EPO had been an especially attractive blood doping technique because a reliable test to detect it has only existed since 2000. As with all elements of the efforts of international anti-doping regulatory agencies such as WADA, for every test designed to detect the presence of illegal substances in the bodies of athletes, parallel forces are seeking ever-ingenious ways to foil the testers.
Since the EPO test was first proven effective in 2000, a number of products have been developed to mask the presence of EPO, through seemingly expanding the plasma level in the blood. Plasma expanders, as they are known, represent a further testing target in EPO usage.
EPO has become a focal point in several investigations into illegal blood doping. There has been a number of high-profile investigations regarding prominent international cyclists, including Tyler Hamilton and Lance Armstrong. Three Olympic cross-country skiers from Finland tested positive for a variant of EPO, darbepoetin, at the 2002 Winter Olympics. Testing is carried out on one of two reasons: to determine whether EPO is present in the urine of the athlete, or to measure the level of hemoglobin (red blood cell protein) in the blood in an effort to assess whether the level is within normal ranges. Current EPO testing is not susceptible to either masking techniques or false/positive results.

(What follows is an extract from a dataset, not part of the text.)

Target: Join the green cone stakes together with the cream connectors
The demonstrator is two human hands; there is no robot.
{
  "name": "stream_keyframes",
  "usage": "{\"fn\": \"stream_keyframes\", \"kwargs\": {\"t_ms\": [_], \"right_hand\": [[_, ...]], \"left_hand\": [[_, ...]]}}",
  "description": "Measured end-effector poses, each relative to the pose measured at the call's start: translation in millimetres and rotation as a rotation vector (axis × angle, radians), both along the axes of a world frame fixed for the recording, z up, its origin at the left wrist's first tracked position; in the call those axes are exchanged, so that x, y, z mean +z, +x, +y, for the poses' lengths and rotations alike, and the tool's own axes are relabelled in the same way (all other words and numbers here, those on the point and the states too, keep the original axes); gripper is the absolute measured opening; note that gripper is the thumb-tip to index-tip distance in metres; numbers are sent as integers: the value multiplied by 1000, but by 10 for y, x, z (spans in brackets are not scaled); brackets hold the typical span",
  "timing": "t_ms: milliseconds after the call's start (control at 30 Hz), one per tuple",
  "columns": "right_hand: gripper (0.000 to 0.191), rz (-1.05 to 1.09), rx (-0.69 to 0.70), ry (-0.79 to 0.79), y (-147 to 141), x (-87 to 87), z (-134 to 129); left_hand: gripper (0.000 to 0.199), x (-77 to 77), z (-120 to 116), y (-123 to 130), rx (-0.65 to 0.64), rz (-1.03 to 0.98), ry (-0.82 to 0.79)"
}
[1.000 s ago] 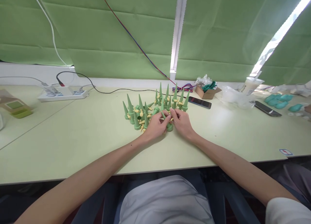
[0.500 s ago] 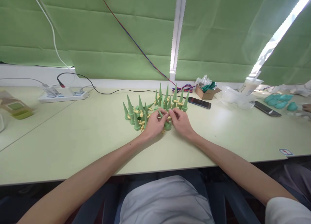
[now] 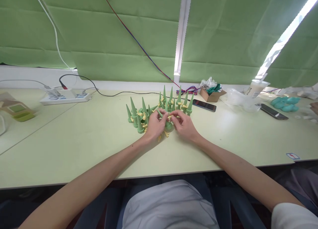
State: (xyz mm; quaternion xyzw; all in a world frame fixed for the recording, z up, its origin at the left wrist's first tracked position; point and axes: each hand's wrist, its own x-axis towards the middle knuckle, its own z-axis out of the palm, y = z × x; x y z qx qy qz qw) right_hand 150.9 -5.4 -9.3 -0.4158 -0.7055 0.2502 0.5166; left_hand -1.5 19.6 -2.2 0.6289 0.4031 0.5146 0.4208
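My left hand (image 3: 157, 123) is closed around a green cone (image 3: 159, 113), whose tip sticks out above the fingers. Just to its right, my right hand (image 3: 183, 124) pinches a small yellow piece (image 3: 170, 117) against the cone's side. Several green cones (image 3: 140, 127) with yellow pieces on them stand upright to the left of and behind my hands. A rounded green part (image 3: 169, 125) shows below my fingertips. Loose yellow pieces (image 3: 166, 134) lie on the table in front of it.
Behind the cones on the right lie a phone (image 3: 204, 105) and a small cardboard box (image 3: 212, 95). A cup (image 3: 257, 87), a second phone (image 3: 273, 112) and teal pieces (image 3: 285, 104) are farther right. A power strip (image 3: 66, 98) sits at the back left of the table (image 3: 74, 146).
My left hand has shifted slightly left and tilted the cone further left. The fingertips of my two hands are a little farther apart, and the yellow piece between them now shows.
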Motion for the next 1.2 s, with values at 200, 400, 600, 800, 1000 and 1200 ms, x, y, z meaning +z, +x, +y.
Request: {"fn": "stream_keyframes", "kwargs": {"t_ms": [200, 400, 600, 800, 1000, 1200], "right_hand": [[20, -36, -20, 19, -6, 18, -21], [20, -3, -49, 70, -12, 0, 7], [24, 2, -123, 53, -18, 33, -6], [24, -12, -142, 69, -12, 39, -8], [24, -19, -141, 68, -6, 26, -6], [22, -34, -149, 75, 2, 28, -1]], "left_hand": [[19, -23, 17, 1, 14, -14, -1], [22, 30, -47, 10, -39, -19, -52], [26, 40, -84, 32, -89, -50, -67], [33, 63, -100, 26, -130, -14, -83], [41, 43, -76, 36, -186, -32, -106], [35, -19, -31, 41, -183, -28, -130]]}}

One variation on the use of EPO was a scheme disclosed during the 2002 Tour de France competition by Spanish cyclist Jesús Manzano. Manzano alleged that he was approached by his team to use the blood of a relative who had taken EPO, and thus Manzano himself obtain the benefit of red cell-enriched blood without risking a positive test for the hormone itself.
Blood doping and EPO usage represent an attitudinal shift in sport ethics that has coincided with the creation of WADA and with the heightened interest in the illegal use of all forms of performance-enhancing substances. From the accomplishments of Lasse Viren in 1972 and 1976, the general societal view of cheating in athletics has become broader and less tolerant. Blood doping is a less dramatic, and arguably more natural, performance enhancement than using anabolic steroids; both are now clearly perceived as violations of the spirit of what athletic competition must be.